Assis dans une usine de traitement du combustible nucléaire du Sud de la France, le physicien Francis Perrin se dit à lui-même : « C’est impossible ». Cela se passait en 1972. D’un côté, un morceau de minerai d’uranium radioactif naturel de couleur sombre, extrait d’une mine en Afrique, de l’autre, des données scientifiques validées indiquant que la teneur des minerais en uranium radioactif est constante.
L’analyse de ce minerai à haute teneur provenant d’une mine du Gabon a montré qu’il contenait une plus faible proportion d’uranium 235 ( 235U), le seul de type fissile. Cette différence, bien qu’infime, était suffisante pour rendre les chercheurs perplexes.
La première explication logique avancée par les physiciens pour justifier une teneur aussi inhabituelle en uranium 235 était qu’il ne s’agissait pas d’uranium naturel. De nos jours, celui-ci contient toujours 0,720 % d’uranium 235, qu’il provienne de la croûte terrestre, de roches lunaires ou de météorites. Mais ce morceau de roche d’Oklo ne contenait que 0,717 % d’uranium 235.
Comment expliquer cela ? La seule explication initialement trouvée par les physiciens était que le minerai d’uranium avait subi une fission artificielle, c’est-à-dire qu’on avait provoqué une scission forcée de certains atomes d’uranium 235 par une réaction nucléaire en chaîne. Cela pouvait expliquer la teneur anormalement faible en uranium.
Cependant, des analyses complémentaires ont permis à Francis Perrin et à ses collègues d’attester que le minerai d’uranium était totalement naturel. Fait encore plus curieux, ils ont découvert des traces de produits de fission dans ce minerai. Ils en ont conclu que le minerai d’uranium était naturel et avait subi une fission. La seule explication possible était que cette roche témoignait d’une fission naturelle qui avait eu lieu il y a plus de deux milliards d’années.
« À l’issue d’études supplémentaires et notamment d’analyses effectuées sur place, les chercheurs ont découvert que la fission du minerai d’uranium avait été auto-entretenue », raconte Ludovic Ferrière, conservateur de la collection de roches au Muséum d’histoire naturelle de Vienne, où un morceau de cette roche singulière sera présenté au public en 2019. « Il n’y avait aucune autre explication possible », poursuit-il.
Pour qu’un tel phénomène ait pu se produire naturellement, il a fallu que ces gisements d’uranium d’Afrique équatoriale occidentale contiennent une masse critique d’uranium 235 pour que la réaction soit amorcée. C’était effectivement le cas à l’époque.
Un autre facteur ayant favorisé ce phénomène est que le déclenchement et le maintien de toute réaction nucléaire en chaîne nécessite un modérateur. Dans ce cas, c’était l’eau. Si celle-ci n’avait pas ralenti les neutrons, la fission contrôlée n’aurait pas été possible. Les noyaux atomiques ne se seraient tout simplement pas scindés.

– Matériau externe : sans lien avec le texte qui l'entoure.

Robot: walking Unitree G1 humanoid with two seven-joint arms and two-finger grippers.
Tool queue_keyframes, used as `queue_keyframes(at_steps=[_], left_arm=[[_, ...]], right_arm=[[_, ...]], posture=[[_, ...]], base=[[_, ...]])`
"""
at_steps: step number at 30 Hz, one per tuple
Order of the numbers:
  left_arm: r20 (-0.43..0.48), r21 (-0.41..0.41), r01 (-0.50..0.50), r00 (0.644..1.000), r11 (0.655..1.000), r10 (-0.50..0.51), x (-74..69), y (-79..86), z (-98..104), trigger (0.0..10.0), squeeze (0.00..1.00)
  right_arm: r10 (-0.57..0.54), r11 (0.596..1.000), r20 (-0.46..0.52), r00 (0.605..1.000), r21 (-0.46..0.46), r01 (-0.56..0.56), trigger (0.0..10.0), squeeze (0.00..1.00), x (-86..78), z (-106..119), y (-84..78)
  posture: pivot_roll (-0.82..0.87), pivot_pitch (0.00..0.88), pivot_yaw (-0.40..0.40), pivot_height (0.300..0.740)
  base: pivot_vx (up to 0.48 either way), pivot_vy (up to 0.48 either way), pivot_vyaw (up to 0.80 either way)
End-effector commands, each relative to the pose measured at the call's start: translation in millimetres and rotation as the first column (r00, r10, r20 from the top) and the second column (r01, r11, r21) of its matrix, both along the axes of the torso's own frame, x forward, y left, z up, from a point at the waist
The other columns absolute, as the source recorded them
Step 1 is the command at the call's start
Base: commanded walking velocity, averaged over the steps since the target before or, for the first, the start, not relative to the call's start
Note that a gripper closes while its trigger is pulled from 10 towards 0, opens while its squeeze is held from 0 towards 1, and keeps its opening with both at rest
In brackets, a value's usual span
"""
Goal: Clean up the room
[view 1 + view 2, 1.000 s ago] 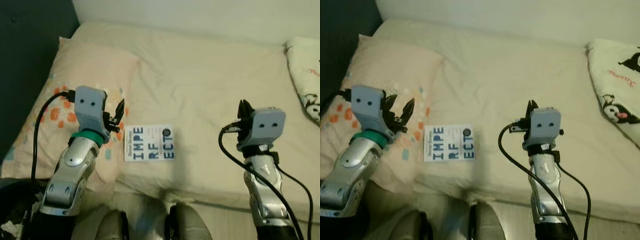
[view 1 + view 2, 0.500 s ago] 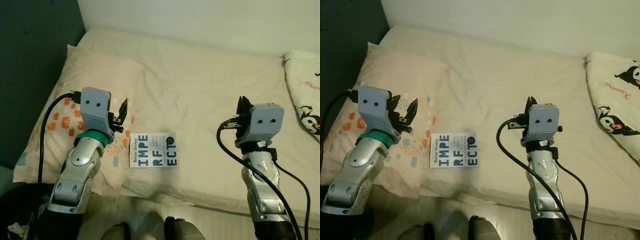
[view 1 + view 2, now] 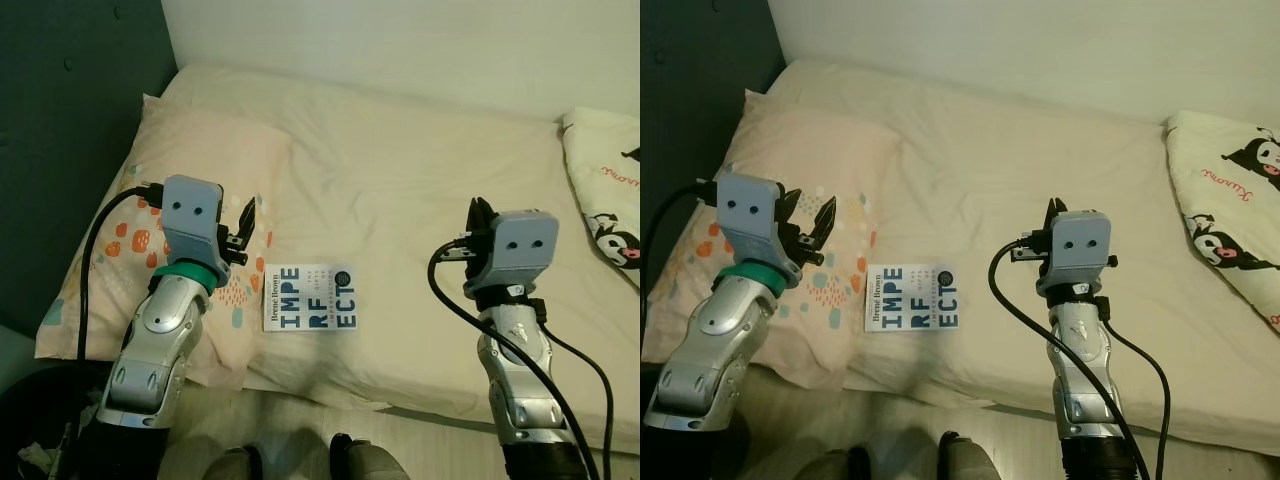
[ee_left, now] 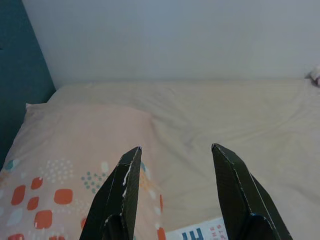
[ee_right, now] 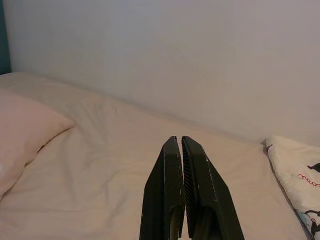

« Tout comme les réacteurs nucléaires à eau légère artificiels, les réactions de fission s’arrêtent inévitablement en l’absence d’un élément qui ralentit, ou modère, les neutrons », explique Peter Woods, chef d’équipe chargé de la production d’uranium à l’AIEA. « L’eau a joué le rôle de modérateur à Oklo, en absorbant les neutrons et en contrôlant la réaction en chaîne ».
Le contexte géologique spécifique de ce qui est aujourd’hui le Gabon a également aidé. Les concentrations chimiques totales en uranium (notamment en 235U) étaient suffisamment élevées et les divers gisements individuels d’une épaisseur et d’une grandeur suffisantes. Dernier facteur favorable : la région d’Oklo a réussi à résister à l’épreuve du temps. Les experts pensent qu’il y a peut-être eu d’autres réacteurs naturels similaires dans le monde, mais qu’ils ont probablement été détruits par des processus géologiques, dégradés par l’érosion, en subduction ou n’ont tout simplement pas encore été découverts.
« Le plus fascinant dans cette histoire, c’est la manière dont le temps, la géologie et l’eau se sont alliés pour permettre à ce phénomène de se produire et d’être préservé jusqu’à nos jours », commente Peter Woods, qui précise que l’énigme est résolue.
Un échantillon de la roche est dans la ville qui abrite le siège de l’AIEA
Nous voulons que les gens en sachent plus sur la radioactivité naturelle et qu’ils prennent conscience du fait que la radioactivité est un phénomène omniprésent dans la nature qui ne présente aucun danger à de faibles niveaux.